[Requirement]: Show all lines from the data that include the word "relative".
+++ Exercise data
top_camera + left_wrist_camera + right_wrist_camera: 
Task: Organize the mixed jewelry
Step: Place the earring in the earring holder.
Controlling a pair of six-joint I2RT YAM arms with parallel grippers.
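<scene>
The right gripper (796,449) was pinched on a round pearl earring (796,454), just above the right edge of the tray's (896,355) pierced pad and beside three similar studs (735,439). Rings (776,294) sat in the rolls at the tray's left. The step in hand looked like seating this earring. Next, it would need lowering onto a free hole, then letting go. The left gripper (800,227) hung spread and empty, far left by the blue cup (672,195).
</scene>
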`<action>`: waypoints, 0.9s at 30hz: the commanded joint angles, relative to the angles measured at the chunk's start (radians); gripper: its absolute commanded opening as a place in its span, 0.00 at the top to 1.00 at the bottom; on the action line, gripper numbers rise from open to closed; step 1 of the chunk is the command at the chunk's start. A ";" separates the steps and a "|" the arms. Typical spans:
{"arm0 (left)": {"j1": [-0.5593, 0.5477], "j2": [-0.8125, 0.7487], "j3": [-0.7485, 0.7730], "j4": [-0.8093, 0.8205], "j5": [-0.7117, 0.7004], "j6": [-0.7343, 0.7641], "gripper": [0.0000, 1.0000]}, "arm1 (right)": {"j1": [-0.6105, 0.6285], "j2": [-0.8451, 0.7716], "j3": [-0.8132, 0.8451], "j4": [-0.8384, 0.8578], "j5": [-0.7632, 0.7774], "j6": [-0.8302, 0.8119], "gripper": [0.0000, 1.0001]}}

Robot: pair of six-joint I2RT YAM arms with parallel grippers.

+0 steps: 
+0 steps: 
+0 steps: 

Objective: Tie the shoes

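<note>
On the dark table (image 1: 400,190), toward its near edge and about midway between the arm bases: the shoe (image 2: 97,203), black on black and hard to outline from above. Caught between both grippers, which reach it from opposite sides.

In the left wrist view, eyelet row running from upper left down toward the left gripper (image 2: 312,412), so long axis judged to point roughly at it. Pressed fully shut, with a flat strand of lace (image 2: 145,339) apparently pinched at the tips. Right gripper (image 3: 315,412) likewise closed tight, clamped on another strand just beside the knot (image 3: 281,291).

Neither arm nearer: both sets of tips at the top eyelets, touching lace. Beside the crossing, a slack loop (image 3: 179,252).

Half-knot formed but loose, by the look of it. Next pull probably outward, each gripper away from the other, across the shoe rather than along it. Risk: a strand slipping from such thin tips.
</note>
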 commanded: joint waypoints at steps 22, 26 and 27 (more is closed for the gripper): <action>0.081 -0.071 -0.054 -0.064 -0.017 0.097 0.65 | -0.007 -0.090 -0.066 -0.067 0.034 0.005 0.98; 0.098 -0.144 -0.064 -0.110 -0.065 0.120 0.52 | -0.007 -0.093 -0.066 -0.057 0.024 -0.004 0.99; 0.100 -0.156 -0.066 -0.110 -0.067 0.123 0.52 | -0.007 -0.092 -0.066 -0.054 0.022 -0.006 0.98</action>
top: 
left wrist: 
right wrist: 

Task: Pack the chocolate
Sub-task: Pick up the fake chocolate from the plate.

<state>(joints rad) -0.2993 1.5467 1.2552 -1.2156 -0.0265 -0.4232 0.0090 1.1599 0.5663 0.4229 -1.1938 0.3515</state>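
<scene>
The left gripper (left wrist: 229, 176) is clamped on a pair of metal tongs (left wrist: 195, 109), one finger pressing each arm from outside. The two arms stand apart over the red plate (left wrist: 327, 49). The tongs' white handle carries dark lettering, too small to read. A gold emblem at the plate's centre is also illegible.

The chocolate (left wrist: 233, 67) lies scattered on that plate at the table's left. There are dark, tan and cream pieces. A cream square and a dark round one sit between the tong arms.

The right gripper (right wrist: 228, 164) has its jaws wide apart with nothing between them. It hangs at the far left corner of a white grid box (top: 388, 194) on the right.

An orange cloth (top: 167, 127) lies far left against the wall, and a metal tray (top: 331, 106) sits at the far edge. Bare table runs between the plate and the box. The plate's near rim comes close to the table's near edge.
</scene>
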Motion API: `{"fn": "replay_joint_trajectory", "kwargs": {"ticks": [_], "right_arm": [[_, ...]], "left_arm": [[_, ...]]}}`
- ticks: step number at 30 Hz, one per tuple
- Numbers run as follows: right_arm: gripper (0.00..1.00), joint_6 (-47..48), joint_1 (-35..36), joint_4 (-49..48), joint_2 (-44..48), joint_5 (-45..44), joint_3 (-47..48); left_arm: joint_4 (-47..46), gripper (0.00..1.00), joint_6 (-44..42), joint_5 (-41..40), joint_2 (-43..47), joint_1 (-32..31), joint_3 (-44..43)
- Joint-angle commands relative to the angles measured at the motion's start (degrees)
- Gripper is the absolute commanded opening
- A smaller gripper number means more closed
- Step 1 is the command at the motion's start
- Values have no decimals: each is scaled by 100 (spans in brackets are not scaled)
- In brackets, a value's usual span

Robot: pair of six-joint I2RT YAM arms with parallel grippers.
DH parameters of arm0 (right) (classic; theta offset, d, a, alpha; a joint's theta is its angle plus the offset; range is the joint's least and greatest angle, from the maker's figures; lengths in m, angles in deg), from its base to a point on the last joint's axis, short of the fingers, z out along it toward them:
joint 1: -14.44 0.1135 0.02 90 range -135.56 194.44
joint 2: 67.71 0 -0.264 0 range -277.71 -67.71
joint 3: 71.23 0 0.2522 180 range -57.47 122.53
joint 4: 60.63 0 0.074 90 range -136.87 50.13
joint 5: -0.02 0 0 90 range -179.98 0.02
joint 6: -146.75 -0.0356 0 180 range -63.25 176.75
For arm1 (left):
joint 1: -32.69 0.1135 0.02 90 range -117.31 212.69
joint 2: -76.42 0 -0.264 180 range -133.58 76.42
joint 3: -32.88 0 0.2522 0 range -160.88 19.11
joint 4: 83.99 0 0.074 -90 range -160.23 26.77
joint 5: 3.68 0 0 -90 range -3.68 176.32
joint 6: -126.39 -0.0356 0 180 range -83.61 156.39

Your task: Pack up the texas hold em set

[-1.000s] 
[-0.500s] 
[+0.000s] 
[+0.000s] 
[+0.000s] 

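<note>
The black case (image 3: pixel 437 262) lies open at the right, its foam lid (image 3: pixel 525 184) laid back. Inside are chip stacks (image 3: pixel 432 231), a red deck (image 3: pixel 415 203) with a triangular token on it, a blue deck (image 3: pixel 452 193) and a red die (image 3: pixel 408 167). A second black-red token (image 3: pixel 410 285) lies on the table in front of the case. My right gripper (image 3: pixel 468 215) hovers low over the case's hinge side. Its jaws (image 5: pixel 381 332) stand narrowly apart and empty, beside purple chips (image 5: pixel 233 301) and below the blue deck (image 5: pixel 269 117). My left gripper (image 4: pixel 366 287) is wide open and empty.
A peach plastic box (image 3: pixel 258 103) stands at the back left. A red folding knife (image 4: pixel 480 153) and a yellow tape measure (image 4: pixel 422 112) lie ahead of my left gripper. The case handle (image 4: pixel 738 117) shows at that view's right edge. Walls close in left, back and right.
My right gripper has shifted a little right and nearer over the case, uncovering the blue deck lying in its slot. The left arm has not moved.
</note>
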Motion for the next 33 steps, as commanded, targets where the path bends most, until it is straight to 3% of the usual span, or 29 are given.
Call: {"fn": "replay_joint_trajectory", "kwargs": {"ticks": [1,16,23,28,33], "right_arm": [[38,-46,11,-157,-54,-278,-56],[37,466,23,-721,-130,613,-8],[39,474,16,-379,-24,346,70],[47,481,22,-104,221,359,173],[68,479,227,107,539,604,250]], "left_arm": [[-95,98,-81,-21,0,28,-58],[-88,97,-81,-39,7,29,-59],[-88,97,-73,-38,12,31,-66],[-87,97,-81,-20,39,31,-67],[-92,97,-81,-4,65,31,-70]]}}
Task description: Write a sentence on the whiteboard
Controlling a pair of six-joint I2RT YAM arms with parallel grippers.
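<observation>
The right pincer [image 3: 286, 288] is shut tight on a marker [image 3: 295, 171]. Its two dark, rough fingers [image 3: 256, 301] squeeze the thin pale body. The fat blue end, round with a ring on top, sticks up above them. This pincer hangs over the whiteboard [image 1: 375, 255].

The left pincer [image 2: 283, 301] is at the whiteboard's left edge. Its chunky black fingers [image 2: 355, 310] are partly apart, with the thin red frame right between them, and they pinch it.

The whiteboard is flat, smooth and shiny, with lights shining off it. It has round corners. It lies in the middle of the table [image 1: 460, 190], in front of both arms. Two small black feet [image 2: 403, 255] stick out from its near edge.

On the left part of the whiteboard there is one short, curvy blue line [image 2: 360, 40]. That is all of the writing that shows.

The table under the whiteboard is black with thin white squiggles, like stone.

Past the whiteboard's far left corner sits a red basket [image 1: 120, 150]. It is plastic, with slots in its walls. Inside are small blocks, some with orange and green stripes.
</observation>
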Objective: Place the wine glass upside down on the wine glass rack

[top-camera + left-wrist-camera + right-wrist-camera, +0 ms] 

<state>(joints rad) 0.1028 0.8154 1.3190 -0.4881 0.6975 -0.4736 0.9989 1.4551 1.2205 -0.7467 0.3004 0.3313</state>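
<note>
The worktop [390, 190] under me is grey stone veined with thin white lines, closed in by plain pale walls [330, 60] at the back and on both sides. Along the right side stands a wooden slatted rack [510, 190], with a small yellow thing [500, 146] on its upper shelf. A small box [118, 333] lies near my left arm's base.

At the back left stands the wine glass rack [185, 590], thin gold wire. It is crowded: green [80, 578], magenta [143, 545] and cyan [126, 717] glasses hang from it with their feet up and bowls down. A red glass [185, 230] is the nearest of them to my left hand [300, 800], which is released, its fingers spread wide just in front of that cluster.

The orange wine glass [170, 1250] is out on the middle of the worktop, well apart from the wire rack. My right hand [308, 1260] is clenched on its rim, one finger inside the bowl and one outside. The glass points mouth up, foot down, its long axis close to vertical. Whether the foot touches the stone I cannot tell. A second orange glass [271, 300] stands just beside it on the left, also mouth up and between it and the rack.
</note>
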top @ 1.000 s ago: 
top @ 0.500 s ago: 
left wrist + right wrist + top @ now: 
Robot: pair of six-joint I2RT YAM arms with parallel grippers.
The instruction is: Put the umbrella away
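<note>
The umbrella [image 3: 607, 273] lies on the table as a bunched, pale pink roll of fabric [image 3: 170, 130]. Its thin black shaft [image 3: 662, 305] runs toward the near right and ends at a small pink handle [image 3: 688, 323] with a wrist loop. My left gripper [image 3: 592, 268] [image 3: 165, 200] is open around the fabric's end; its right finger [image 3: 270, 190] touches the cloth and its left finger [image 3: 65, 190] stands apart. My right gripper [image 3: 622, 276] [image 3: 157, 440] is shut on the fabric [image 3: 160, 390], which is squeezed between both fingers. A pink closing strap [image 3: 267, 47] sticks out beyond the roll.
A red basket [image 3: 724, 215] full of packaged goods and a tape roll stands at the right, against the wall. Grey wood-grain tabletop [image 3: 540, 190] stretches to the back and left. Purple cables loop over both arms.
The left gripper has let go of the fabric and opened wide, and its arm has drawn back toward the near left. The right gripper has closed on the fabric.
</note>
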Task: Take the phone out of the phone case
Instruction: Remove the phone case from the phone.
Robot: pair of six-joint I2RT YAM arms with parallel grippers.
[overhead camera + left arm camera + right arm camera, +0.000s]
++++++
[Answer for this exercise]:
`<action>`: waypoints, 0.9s at 30hz: the commanded joint angles, relative to the angles measured at the chunk's start (radians); gripper: its absolute commanded opening as a place in its span, 0.00 at the top to 1.00 at the bottom; on the action line, gripper numbers rise from open to closed; step 1 of the chunk is the command at the chunk's start. A ";" separates the steps and a "|" the arms. Typical spans:
- Joint-angle commands relative to the angles measured at the motion's start (degrees)

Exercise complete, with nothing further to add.